==== STORED DATA
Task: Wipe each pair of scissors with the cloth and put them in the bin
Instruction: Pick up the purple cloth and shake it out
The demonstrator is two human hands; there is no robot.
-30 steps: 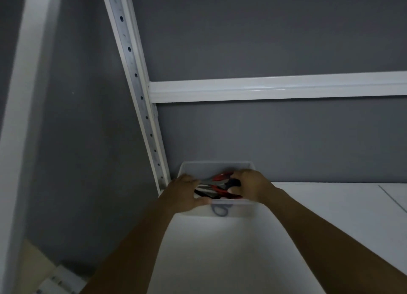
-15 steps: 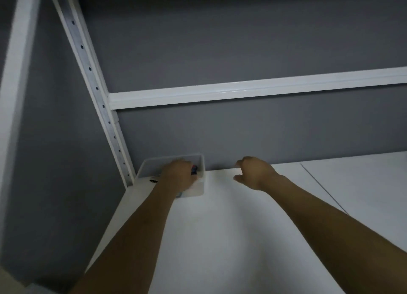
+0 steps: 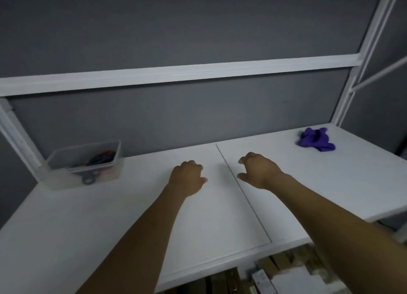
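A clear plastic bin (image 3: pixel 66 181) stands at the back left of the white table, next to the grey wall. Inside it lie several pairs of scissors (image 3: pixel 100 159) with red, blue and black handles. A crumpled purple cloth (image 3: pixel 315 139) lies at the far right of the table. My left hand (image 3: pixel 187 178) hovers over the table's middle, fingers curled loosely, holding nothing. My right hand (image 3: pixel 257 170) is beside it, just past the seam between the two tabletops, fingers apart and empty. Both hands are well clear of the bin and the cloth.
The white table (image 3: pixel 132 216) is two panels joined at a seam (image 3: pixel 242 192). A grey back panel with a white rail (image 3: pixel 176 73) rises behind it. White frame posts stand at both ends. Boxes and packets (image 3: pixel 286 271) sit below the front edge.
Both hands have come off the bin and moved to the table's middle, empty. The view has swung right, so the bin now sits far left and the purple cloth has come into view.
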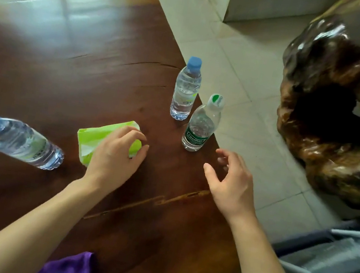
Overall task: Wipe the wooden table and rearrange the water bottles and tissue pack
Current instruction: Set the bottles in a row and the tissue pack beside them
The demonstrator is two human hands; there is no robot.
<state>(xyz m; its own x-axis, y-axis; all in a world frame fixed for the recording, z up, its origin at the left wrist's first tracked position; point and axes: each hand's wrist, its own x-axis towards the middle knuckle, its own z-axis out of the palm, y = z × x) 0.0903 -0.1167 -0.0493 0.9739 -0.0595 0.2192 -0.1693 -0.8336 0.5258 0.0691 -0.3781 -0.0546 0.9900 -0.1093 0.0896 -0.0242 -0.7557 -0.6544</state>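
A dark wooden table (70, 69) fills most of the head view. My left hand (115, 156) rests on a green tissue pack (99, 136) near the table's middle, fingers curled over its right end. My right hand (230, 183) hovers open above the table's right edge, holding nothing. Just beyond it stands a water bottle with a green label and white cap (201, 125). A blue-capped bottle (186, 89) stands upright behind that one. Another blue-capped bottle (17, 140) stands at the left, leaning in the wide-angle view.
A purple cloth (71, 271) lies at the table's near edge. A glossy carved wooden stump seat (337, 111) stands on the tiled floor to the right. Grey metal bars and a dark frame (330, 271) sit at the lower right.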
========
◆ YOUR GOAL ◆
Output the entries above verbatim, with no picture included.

◆ FINISHED TASK ◆
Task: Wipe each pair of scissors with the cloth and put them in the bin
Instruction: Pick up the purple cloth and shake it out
The demonstrator is two human hands; there is no robot.
-30 steps: 
-15 steps: 
+0 steps: 
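A clear plastic bin (image 3: pixel 66 181) stands at the back left of the white table, next to the grey wall. Inside it lie several pairs of scissors (image 3: pixel 100 159) with red, blue and black handles. A crumpled purple cloth (image 3: pixel 315 139) lies at the far right of the table. My left hand (image 3: pixel 187 178) hovers over the table's middle, fingers curled loosely, holding nothing. My right hand (image 3: pixel 257 170) is beside it, just past the seam between the two tabletops, fingers apart and empty. Both hands are well clear of the bin and the cloth.
The white table (image 3: pixel 132 216) is two panels joined at a seam (image 3: pixel 242 192). A grey back panel with a white rail (image 3: pixel 176 73) rises behind it. White frame posts stand at both ends. Boxes and packets (image 3: pixel 286 271) sit below the front edge.
Both hands have come off the bin and moved to the table's middle, empty. The view has swung right, so the bin now sits far left and the purple cloth has come into view.
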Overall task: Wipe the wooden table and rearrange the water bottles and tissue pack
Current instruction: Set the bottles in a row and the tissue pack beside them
The demonstrator is two human hands; there is no robot.
<state>(xyz m; its own x-axis, y-axis; all in a world frame fixed for the recording, z up, its origin at the left wrist's first tracked position; point and axes: each hand's wrist, its own x-axis towards the middle knuckle, its own z-axis out of the palm, y = z × x) 0.0903 -0.1167 -0.0493 0.9739 -0.0595 0.2192 -0.1693 -0.8336 0.5258 0.0691 -0.3781 -0.0546 0.9900 -0.1093 0.0896 -0.0242 -0.7557 -0.6544</state>
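A dark wooden table (70, 69) fills most of the head view. My left hand (115, 156) rests on a green tissue pack (99, 136) near the table's middle, fingers curled over its right end. My right hand (230, 183) hovers open above the table's right edge, holding nothing. Just beyond it stands a water bottle with a green label and white cap (201, 125). A blue-capped bottle (186, 89) stands upright behind that one. Another blue-capped bottle (17, 140) stands at the left, leaning in the wide-angle view.
A purple cloth (71, 271) lies at the table's near edge. A glossy carved wooden stump seat (337, 111) stands on the tiled floor to the right. Grey metal bars and a dark frame (330, 271) sit at the lower right.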

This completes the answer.